WHAT THE TASK ASKS » From the line with "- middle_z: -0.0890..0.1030" through the line with "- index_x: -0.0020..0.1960", inclusive, return each line of the data below exactly and leave the rest out.

*** Opening of DATA EXTRACT ***

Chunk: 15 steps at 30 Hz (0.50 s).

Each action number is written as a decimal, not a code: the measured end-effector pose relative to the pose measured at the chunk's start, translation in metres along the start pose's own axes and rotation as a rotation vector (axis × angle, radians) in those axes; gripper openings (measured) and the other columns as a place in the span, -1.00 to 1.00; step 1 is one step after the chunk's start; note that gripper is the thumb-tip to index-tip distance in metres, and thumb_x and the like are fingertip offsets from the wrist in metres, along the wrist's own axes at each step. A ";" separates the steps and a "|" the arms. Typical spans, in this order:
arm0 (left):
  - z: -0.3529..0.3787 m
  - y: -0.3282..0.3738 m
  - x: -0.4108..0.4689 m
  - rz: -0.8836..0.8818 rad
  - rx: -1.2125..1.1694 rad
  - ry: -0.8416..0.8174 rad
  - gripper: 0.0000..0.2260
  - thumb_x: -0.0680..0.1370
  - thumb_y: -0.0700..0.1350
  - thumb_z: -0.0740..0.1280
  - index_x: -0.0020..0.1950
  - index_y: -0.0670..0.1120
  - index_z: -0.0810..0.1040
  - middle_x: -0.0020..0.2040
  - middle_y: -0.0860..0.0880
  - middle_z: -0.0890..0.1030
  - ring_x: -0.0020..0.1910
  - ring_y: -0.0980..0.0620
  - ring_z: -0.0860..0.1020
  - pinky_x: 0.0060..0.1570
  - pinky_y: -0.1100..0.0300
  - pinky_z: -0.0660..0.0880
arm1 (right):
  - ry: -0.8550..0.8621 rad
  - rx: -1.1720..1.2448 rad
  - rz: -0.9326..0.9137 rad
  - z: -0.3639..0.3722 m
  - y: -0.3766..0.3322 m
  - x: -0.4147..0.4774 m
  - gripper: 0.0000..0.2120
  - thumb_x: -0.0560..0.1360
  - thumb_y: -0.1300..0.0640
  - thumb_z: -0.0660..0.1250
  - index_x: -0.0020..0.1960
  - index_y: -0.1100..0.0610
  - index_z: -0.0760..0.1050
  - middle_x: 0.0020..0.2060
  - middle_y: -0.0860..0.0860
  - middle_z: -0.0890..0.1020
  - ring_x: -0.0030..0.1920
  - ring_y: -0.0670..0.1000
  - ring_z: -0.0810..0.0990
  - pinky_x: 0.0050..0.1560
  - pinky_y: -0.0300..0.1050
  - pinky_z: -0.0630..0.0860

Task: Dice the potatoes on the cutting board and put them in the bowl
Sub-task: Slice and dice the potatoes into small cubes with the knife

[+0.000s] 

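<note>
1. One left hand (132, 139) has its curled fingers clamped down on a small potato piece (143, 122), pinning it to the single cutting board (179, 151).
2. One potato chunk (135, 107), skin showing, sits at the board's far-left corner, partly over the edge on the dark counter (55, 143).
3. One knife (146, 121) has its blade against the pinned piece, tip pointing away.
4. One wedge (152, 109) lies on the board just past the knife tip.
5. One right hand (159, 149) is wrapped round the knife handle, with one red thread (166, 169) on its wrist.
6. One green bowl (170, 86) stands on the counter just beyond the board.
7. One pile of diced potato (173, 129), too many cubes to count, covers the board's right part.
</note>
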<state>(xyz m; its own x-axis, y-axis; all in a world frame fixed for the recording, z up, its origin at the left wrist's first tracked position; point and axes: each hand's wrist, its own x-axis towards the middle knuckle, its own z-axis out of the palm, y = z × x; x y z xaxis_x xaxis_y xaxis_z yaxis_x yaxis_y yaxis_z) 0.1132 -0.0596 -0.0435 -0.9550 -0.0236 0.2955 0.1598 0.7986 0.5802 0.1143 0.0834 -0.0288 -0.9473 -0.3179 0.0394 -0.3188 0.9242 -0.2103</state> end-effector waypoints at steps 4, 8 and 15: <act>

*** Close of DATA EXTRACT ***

RESULT FOR THIS TASK »
  - middle_z: -0.0890..0.1030
  - ring_x: -0.0020..0.1910
  - ring_y: -0.0980..0.0620
  - ring_z: -0.0860..0.1020
  - pinky_x: 0.0060..0.1570
  - pinky_y: -0.1100..0.0300
  - pinky_z: -0.0660..0.0880
arm1 (right):
  - ry: -0.8550..0.8621 rad
  - rx: -1.1720..1.2448 rad
  - rz: -0.9326..0.9137 rad
  - z: -0.3639..0.3722 m
  - y: -0.3766..0.3322 m
  - x: -0.4147..0.4774 m
  - gripper: 0.0000..0.2120
  - thumb_x: -0.0560..0.1360
  - thumb_y: -0.1300..0.0640
  - thumb_z: -0.0660..0.1250
  - index_x: -0.0020..0.1960

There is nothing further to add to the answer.